→ **TASK TO COMPLETE**: Report, from the records below, every line where the word "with" appears.

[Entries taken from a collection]
↓↓↓

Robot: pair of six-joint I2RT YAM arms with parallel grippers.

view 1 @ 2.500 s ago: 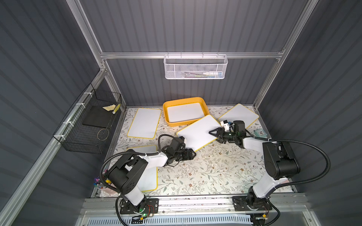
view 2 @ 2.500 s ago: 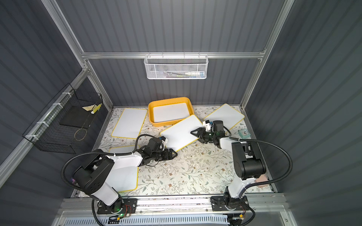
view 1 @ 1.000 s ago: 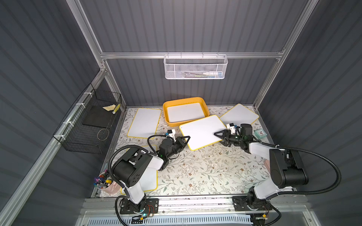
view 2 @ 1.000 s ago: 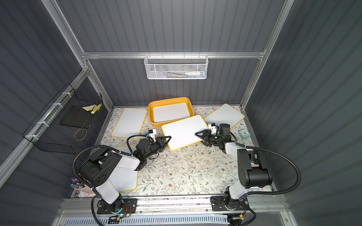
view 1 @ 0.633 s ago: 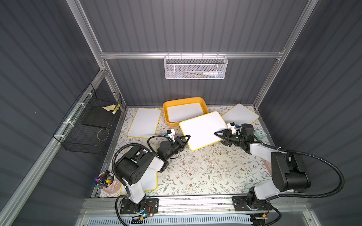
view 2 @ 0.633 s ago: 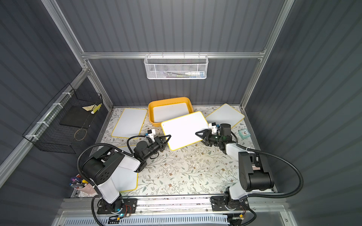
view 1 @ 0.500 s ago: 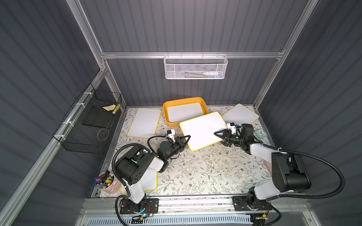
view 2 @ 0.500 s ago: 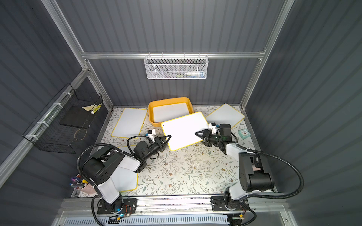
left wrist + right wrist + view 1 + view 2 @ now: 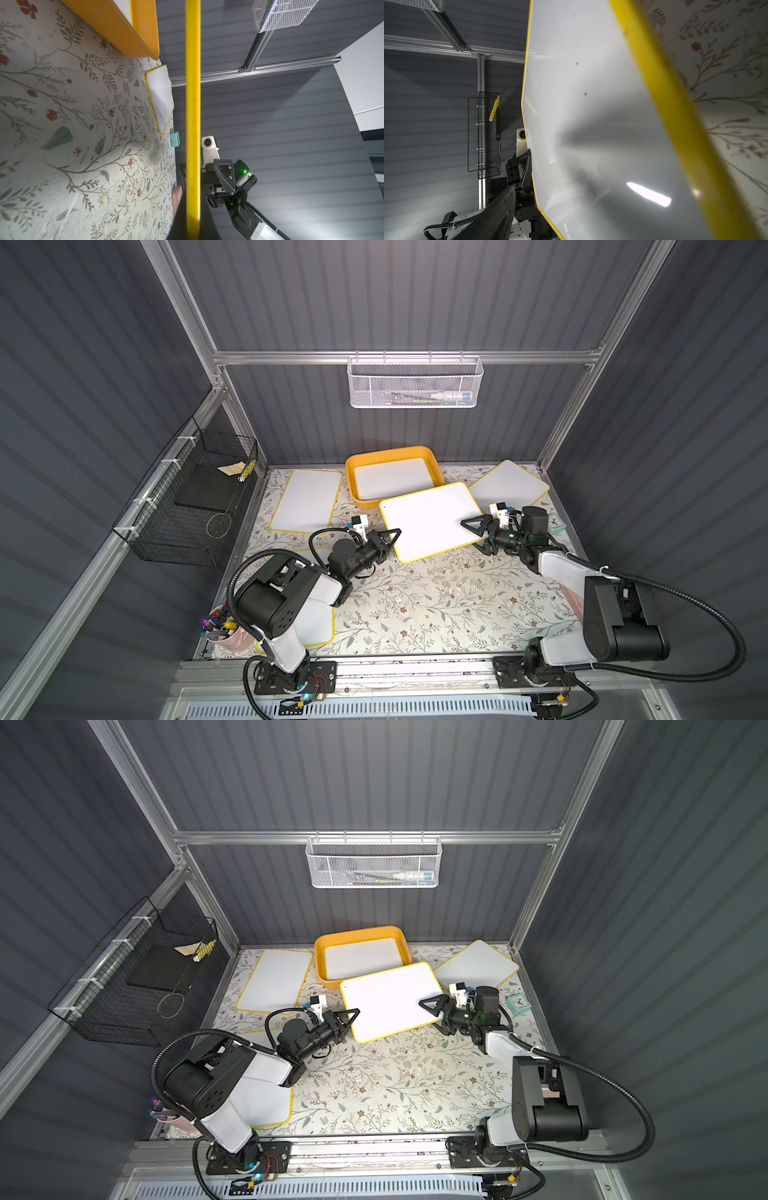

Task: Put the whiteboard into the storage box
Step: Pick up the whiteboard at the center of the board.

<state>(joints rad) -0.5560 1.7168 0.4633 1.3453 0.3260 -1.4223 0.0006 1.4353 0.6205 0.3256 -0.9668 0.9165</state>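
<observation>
The whiteboard (image 9: 430, 522) is held above the table (image 9: 436, 605). In both top views its 11 o'clock corner overlaps the rim of the storage box (image 9: 353, 485). The left end effector (image 9: 395, 536) is clamped on its 8 o'clock corner. The right end effector (image 9: 471, 537), jaws wide, straddles its 3 o'clock edge.

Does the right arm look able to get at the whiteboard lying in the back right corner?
Likely yes: the right pincer is open, and the corner whiteboard lies bare just beyond it, nothing between.
</observation>
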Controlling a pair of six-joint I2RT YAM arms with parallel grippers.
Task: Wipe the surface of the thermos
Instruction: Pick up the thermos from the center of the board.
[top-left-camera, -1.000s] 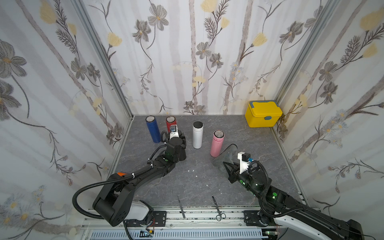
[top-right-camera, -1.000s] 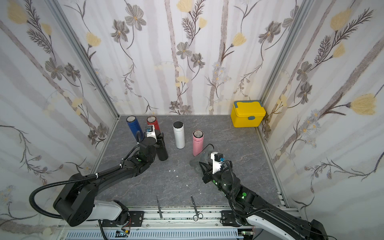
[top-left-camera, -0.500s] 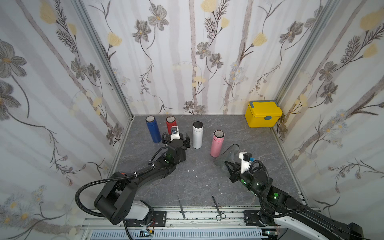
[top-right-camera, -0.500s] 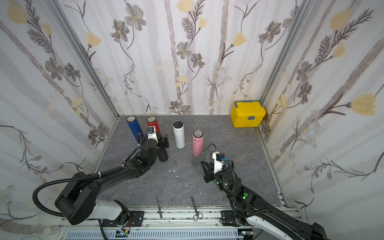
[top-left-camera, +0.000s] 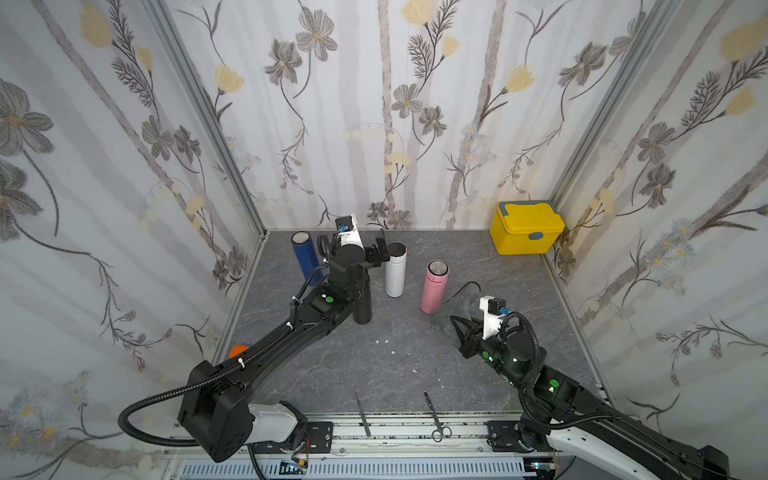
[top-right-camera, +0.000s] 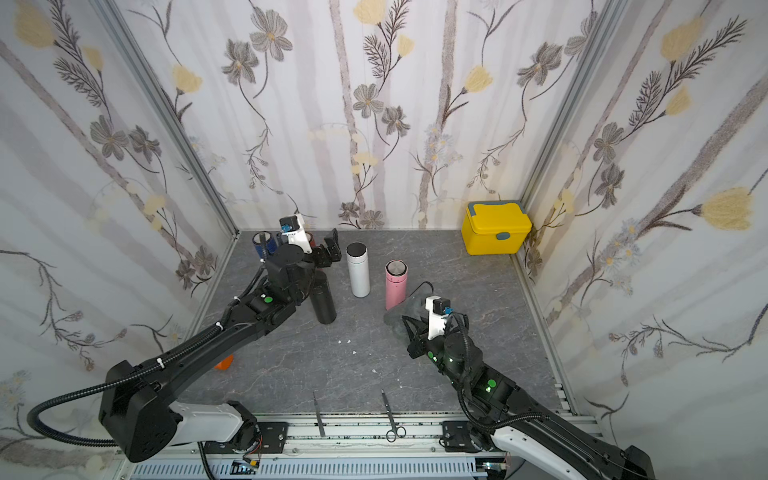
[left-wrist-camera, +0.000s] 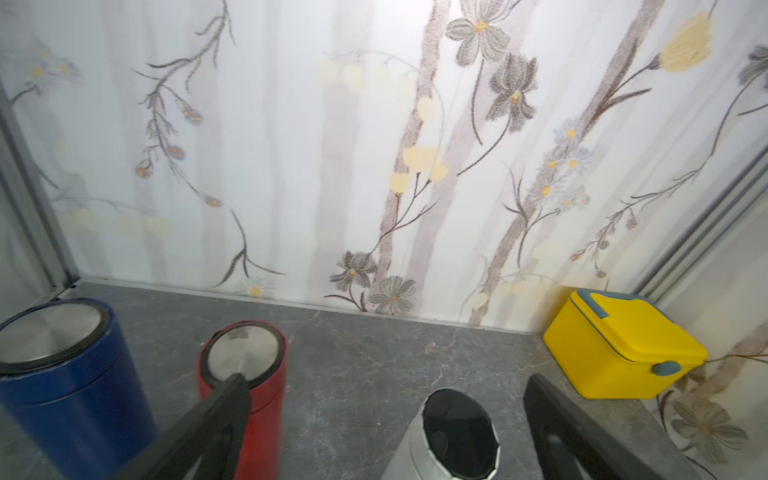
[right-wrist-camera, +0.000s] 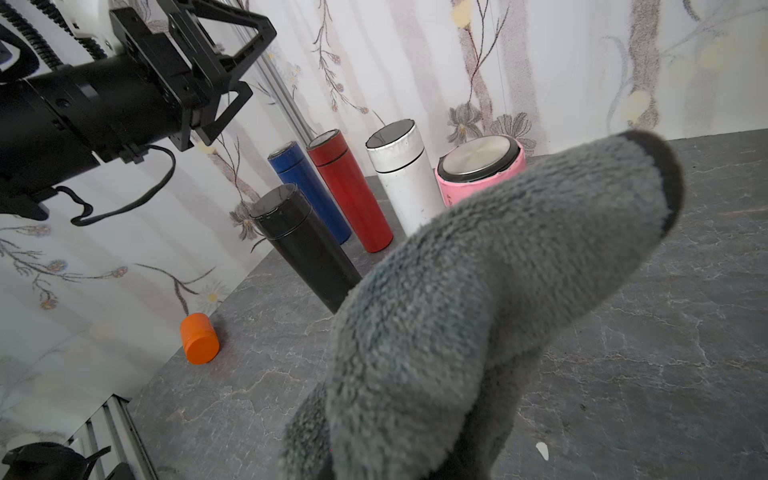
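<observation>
Judging progress: found black thermos upright on table, free of both arms. Saw left gripper spread wide, empty, raised near it. Saw right gripper clenched on grey cloth, apart from thermos; wiping either finished or pending, unclear which.

The left gripper opened, let go of the black thermos and lifted clear, leaving it standing.
</observation>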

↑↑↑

→ **ANSWER SECTION**:
Robot: pair of six-joint I2RT YAM arms with parallel grippers.
Controlling a pair of six-joint I2RT YAM arms with parallel grippers.

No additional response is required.